### WHAT THIS TASK INVOLVES
Your copy should match the listing below word for word, with no images in it.
** SUPPLIED DATA follows **
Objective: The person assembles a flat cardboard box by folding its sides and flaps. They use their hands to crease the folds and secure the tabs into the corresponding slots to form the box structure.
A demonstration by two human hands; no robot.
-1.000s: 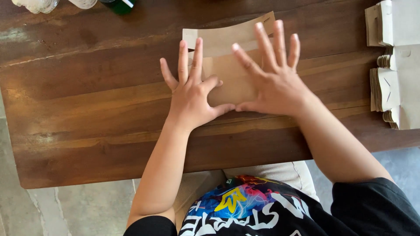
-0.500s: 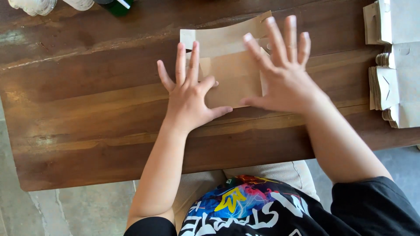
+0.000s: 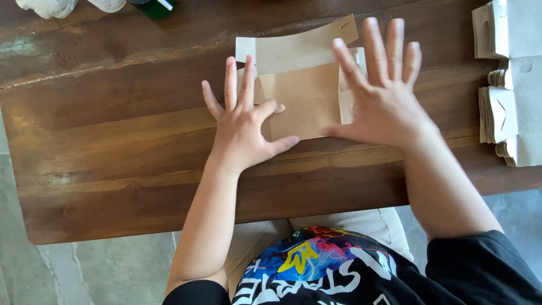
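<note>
Paper bag (image 3: 299, 93) — hands flat, splayed

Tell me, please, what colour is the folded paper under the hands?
Kraft brown folded paper, paler on its upper flap; seen in the head view.

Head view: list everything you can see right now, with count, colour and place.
Flat kraft paper piece with folded flaps: one, tan, table centre, under both hands.
Stacks of folded kraft paper pieces: several, tan and pale, table's right edge.
Dark wooden table: one, brown, fills the view.
Clear plastic items: two, top left edge, cut off.
Green bottle: one, top edge, cut off.
Left hand: flat, fingers spread, on the paper's left side.
Right hand: flat, fingers spread, on its right side.
</note>
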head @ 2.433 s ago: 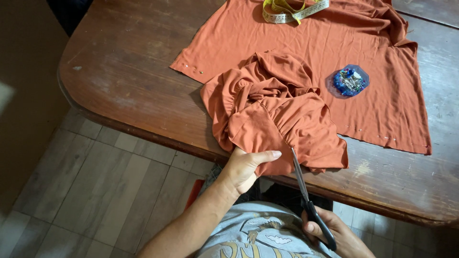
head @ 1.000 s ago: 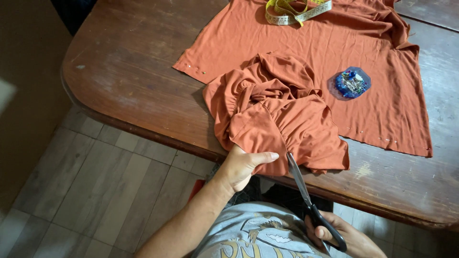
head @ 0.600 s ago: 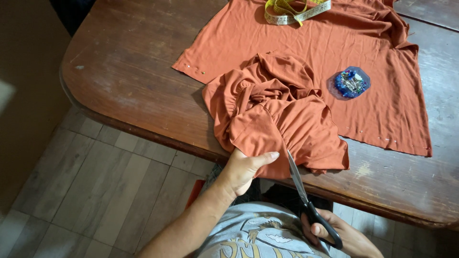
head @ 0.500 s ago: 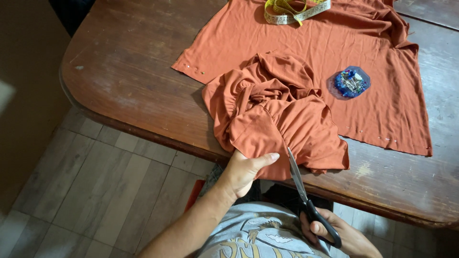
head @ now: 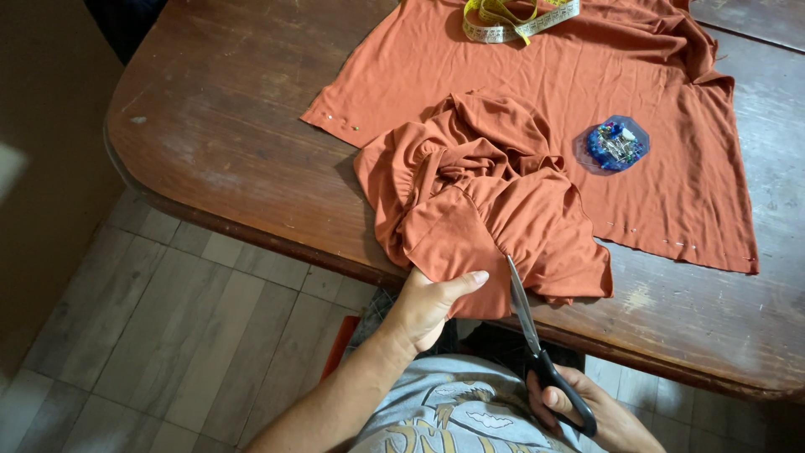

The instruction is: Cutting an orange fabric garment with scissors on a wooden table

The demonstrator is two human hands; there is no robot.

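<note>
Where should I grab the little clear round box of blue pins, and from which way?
Take the clear round pin box by its rim, coming straight down from above. It lies flat and low on the orange cloth, so its sides give little to pinch; fingers on opposite edges should lift it level, probably without spilling.

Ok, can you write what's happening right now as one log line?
left hand: holds orange cloth edge | right hand: holds scissors, blades at cloth | table: pin box, tape measure

View from my head: I stood at a worn, dark wooden table (head: pixel 218 126) with a rounded corner and scratched top. Below lay a floor (head: pixel 151 335) of grey-brown wood-look tiles; a tan wall (head: pixel 42 109) rose at left.
</note>
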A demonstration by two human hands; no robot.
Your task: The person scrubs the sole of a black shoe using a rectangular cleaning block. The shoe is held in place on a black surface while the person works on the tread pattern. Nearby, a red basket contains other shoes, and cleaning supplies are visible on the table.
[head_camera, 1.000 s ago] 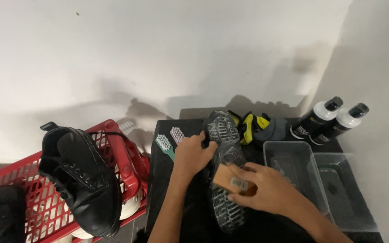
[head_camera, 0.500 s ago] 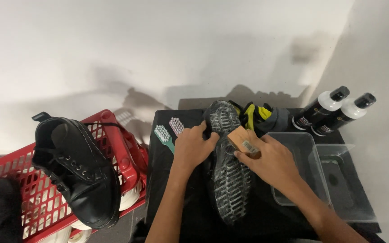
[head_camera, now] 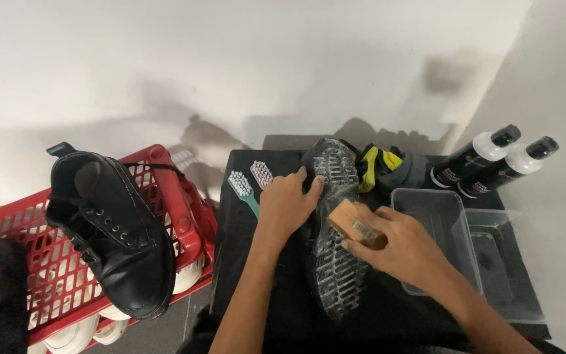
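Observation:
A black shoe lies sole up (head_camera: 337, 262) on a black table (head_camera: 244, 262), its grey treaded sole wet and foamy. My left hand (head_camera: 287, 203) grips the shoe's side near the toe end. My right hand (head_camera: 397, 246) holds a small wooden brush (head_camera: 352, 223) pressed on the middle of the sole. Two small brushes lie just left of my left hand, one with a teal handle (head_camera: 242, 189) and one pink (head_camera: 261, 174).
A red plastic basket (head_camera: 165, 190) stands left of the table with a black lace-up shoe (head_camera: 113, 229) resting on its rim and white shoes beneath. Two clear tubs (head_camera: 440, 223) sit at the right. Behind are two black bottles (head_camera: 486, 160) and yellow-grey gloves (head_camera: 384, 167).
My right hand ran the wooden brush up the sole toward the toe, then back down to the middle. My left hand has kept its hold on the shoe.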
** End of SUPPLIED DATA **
### TASK OUTPUT
Objective: The person assembles a flat cardboard box by folding its sides and flaps. They use their hands to crease the folds and secure the tabs into the corresponding slots to form the box structure.
A demonstration by two human hands; no robot.
-1.000s: 
-0.500s: 
+0.000s: 
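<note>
Paper bag (image 3: 299, 93) — hands flat, splayed

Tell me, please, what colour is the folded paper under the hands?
Kraft brown folded paper, paler on its upper flap; seen in the head view.

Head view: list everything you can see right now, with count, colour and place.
Flat kraft paper piece with folded flaps: one, tan, table centre, under both hands.
Stacks of folded kraft paper pieces: several, tan and pale, table's right edge.
Dark wooden table: one, brown, fills the view.
Clear plastic items: two, top left edge, cut off.
Green bottle: one, top edge, cut off.
Left hand: flat, fingers spread, on the paper's left side.
Right hand: flat, fingers spread, on its right side.
</note>
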head @ 2.433 s ago: 
head @ 1.000 s ago: 
head @ 0.600 s ago: 
head @ 0.500 s ago: 
head @ now: 

The instruction is: Cutting an orange fabric garment with scissors on a wooden table

The demonstrator is two human hands; there is no robot.

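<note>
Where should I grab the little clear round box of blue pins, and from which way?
Take the clear round pin box by its rim, coming straight down from above. It lies flat and low on the orange cloth, so its sides give little to pinch; fingers on opposite edges should lift it level, probably without spilling.

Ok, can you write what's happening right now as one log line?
left hand: holds orange cloth edge | right hand: holds scissors, blades at cloth | table: pin box, tape measure

View from my head: I stood at a worn, dark wooden table (head: pixel 218 126) with a rounded corner and scratched top. Below lay a floor (head: pixel 151 335) of grey-brown wood-look tiles; a tan wall (head: pixel 42 109) rose at left.
</note>
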A demonstration by two human hands; no robot.
Your task: The person scrubs the sole of a black shoe using a rectangular cleaning block. The shoe is held in place on a black surface while the person works on the tread pattern. Nearby, a red basket contains other shoes, and cleaning supplies are visible on the table.
[head_camera, 1.000 s ago] 
[head_camera, 0.500 s ago] 
[head_camera, now] 
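Observation:
A black shoe lies sole up (head_camera: 337, 262) on a black table (head_camera: 244, 262), its grey treaded sole wet and foamy. My left hand (head_camera: 287, 203) grips the shoe's side near the toe end. My right hand (head_camera: 397, 246) holds a small wooden brush (head_camera: 352, 223) pressed on the middle of the sole. Two small brushes lie just left of my left hand, one with a teal handle (head_camera: 242, 189) and one pink (head_camera: 261, 174).
A red plastic basket (head_camera: 165, 190) stands left of the table with a black lace-up shoe (head_camera: 113, 229) resting on its rim and white shoes beneath. Two clear tubs (head_camera: 440, 223) sit at the right. Behind are two black bottles (head_camera: 486, 160) and yellow-grey gloves (head_camera: 384, 167).
My right hand ran the wooden brush up the sole toward the toe, then back down to the middle. My left hand has kept its hold on the shoe.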

This response is complete, and nothing else is pending.